Pour relever ces défis, selon le chef d’état, le secteur privé, la banque mondiale et les organisations de la société civile doivent accorder leurs violons et jouer pleinement leur partition dans la mobilisation des ressources. Cette approche, le patron de l’exécutif ivoirien l’a réitérée ce jeudi, au pupitre. Devant ses pairs, le président de la Banque mondiale, des acteurs privés et les hôtes triés sur le volet qui prennent part à l’Assemblée pour le Développement Économique de l’Afrique du 9 – 10 Octobre 2024 visant à soutenir la 21e reconstitution des ressources de l’Association Internationale de Développement (IDA-21) qui se tiendra en Décembre à Abidjan.
En lien avec cette vision, Alassane Ouattara envisage que l’accord d’Abidjan qui sanctionnera ces rendez-vous marque un changement de paradigme.
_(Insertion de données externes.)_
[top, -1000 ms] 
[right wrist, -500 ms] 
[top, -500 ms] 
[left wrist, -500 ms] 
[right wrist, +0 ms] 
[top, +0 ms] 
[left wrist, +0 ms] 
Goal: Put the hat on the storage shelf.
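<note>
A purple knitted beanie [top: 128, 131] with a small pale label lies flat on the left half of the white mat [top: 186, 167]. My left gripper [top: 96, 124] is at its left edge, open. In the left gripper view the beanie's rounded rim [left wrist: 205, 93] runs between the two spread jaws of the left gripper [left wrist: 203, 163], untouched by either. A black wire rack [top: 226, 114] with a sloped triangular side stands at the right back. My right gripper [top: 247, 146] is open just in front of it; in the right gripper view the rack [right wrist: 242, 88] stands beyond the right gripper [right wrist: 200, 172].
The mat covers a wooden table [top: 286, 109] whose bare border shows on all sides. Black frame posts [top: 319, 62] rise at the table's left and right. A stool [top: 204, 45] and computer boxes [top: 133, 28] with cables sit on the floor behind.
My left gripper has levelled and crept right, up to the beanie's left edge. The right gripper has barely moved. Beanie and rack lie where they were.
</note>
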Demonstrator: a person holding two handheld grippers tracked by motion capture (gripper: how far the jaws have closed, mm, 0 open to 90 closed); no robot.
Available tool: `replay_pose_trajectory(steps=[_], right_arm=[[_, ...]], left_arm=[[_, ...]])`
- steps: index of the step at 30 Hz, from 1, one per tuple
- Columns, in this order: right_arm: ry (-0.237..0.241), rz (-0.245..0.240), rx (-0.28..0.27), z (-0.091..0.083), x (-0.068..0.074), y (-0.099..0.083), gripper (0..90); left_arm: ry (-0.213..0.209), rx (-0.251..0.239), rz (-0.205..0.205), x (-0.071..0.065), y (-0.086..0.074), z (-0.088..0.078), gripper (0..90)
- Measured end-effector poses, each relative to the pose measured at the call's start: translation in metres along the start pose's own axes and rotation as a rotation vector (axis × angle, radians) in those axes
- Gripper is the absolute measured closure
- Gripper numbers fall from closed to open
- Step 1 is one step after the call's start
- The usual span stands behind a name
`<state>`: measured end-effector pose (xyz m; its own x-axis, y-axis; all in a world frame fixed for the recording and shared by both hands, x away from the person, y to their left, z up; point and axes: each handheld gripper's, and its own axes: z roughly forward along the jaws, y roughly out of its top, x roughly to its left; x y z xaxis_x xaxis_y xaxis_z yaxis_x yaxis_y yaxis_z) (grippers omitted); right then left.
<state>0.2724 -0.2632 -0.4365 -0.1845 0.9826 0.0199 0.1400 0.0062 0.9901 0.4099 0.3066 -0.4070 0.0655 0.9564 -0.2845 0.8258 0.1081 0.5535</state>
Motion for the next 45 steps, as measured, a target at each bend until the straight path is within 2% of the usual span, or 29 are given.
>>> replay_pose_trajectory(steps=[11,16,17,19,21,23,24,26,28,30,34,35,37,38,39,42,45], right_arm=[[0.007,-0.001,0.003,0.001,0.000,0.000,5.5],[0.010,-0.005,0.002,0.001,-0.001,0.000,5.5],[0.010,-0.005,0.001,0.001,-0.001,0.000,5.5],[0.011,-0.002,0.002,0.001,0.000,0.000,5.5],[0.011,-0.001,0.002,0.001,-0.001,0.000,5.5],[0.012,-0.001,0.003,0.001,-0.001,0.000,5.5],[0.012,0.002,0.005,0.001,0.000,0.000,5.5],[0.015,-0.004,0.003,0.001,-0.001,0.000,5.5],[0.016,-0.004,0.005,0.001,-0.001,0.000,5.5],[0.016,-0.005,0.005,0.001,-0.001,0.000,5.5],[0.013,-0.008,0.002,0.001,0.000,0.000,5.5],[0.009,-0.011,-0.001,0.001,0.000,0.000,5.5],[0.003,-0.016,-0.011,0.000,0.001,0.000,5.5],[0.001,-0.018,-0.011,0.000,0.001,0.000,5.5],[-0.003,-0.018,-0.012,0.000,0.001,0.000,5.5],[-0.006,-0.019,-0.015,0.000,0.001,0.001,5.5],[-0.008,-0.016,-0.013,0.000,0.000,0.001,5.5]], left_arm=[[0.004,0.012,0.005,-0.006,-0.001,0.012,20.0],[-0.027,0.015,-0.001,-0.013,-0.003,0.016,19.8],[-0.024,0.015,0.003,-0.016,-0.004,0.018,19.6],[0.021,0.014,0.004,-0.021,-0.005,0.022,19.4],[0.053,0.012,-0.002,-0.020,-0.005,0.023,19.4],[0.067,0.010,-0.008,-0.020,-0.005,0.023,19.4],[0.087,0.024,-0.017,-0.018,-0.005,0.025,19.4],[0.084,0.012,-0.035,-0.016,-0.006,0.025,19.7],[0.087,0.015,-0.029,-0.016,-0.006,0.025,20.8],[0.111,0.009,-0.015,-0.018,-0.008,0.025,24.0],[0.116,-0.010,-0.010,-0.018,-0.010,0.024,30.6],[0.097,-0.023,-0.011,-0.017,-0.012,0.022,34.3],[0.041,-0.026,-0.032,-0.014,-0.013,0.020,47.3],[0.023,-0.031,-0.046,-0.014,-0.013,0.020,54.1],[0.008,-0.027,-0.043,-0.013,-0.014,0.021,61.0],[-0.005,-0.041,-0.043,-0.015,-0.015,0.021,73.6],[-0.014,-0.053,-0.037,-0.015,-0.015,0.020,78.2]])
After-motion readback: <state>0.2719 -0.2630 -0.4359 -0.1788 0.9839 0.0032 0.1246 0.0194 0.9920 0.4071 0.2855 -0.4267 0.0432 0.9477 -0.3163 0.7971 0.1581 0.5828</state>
Le président ivoirien souhaite que ce document stratégique réaffirme les priorités d’investissement et assure une utilisation transparente et efficiente des ressources qui seront mises à disposition par la reconstitution des fonds. Alors que l’ambition de l’IDA-21 est de récolter 120 milliards de dollars, Alassane Ouattara espère que cette manne financière puisse contribuer à apporter « une réponse satisfaisante aux difficultés de financement que les crises et les tensions imposent à l’Afrique ».
Le Chef de l’État ivoirien a mis l’accent dans son discours sur l’immensité des besoins et l’importance des ressources de l’IDA pour le financement des projets de programmes de développement en Afrique. Il a rappelé la préciosité des précédentes reconstitutions de ressources qui ont notamment permis aux pays à faible revenu de faire face, à la crise du Covid-19 et de financer les actions de développement et de lutte contre la pauvreté.